━━ DATA BLOCK

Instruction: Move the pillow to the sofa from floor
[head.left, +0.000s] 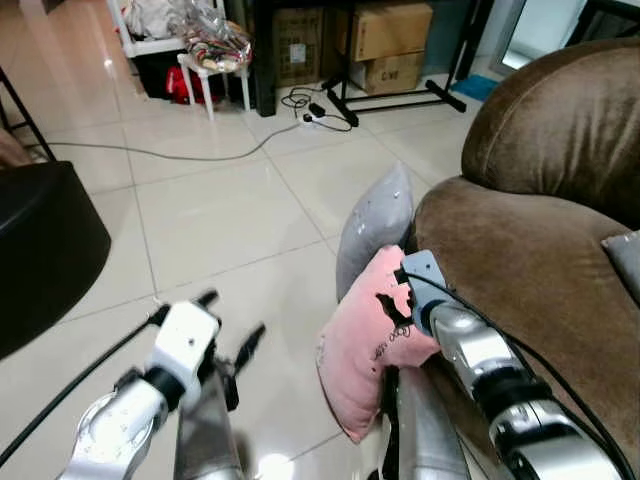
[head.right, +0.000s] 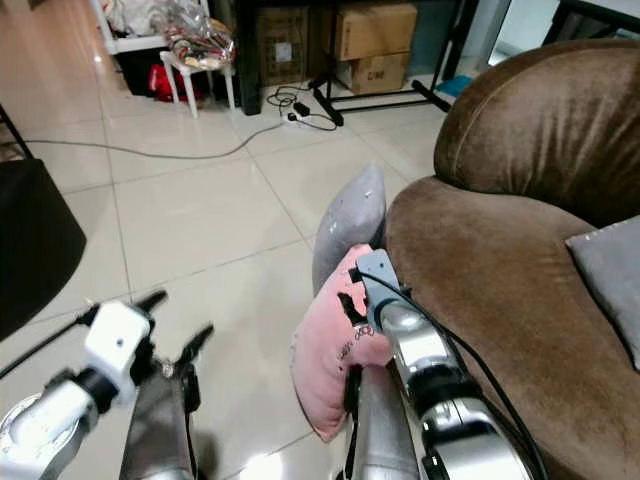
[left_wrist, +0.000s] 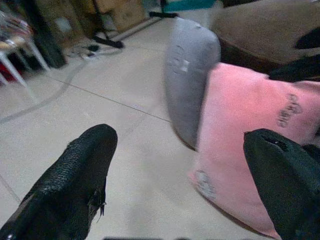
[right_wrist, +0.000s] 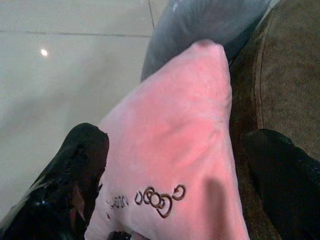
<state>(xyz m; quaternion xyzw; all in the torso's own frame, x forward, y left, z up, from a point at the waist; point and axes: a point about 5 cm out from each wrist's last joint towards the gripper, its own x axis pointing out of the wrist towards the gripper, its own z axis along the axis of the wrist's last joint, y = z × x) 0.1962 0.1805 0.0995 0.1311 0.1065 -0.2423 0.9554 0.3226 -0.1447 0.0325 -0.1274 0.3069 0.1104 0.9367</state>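
While spread wide and straddling the soft pink plush pillow (right_wrist: 170, 150), right gripper (head.left: 395, 295) grips nothing yet. Left gripper (head.left: 232, 325), also parted, hovers beside. Propped on glossy tile floor (head.left: 210, 220) against brown velour sofa (head.left: 530, 250); likely light, squashy, best pinched at top edge. Behind, smooth grey cushion (head.left: 375, 235).

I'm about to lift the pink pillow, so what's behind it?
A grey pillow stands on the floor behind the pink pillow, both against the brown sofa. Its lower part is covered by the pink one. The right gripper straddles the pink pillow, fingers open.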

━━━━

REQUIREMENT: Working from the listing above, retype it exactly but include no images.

ANSWER SECTION:
Instruction: Move the pillow to the sofa from floor
[head.left, +0.000s] 
[head.right, +0.000s] 
[left_wrist, +0.000s] 
[right_wrist, +0.000s] 
<state>(xyz m; quaternion xyzw; all in the torso's own frame, x forward, y left, z up, from a point at the waist; point and axes: a point about 5 cm out from each wrist's last joint towards the gripper, its own x axis pointing out of the wrist towards the gripper, its own z axis along the axis of the wrist's last joint, y = z × x) 0.1962 0.1805 0.0995 0.1311 0.1065 -0.2423 0.9554 0.3226 -0.1447 0.0325 -0.1274 0.3069 0.1104 0.9367</state>
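While spread wide and straddling the soft pink plush pillow (right_wrist: 170, 150), right gripper (head.left: 395, 295) grips nothing yet. Left gripper (head.left: 232, 325), also parted, hovers beside. Propped on glossy tile floor (head.left: 210, 220) against brown velour sofa (head.left: 530, 250); likely light, squashy, best pinched at top edge. Behind, smooth grey cushion (head.left: 375, 235).

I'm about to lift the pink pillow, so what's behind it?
A grey pillow stands on the floor behind the pink pillow, both against the brown sofa. Its lower part is covered by the pink one. The right gripper straddles the pink pillow, fingers open.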

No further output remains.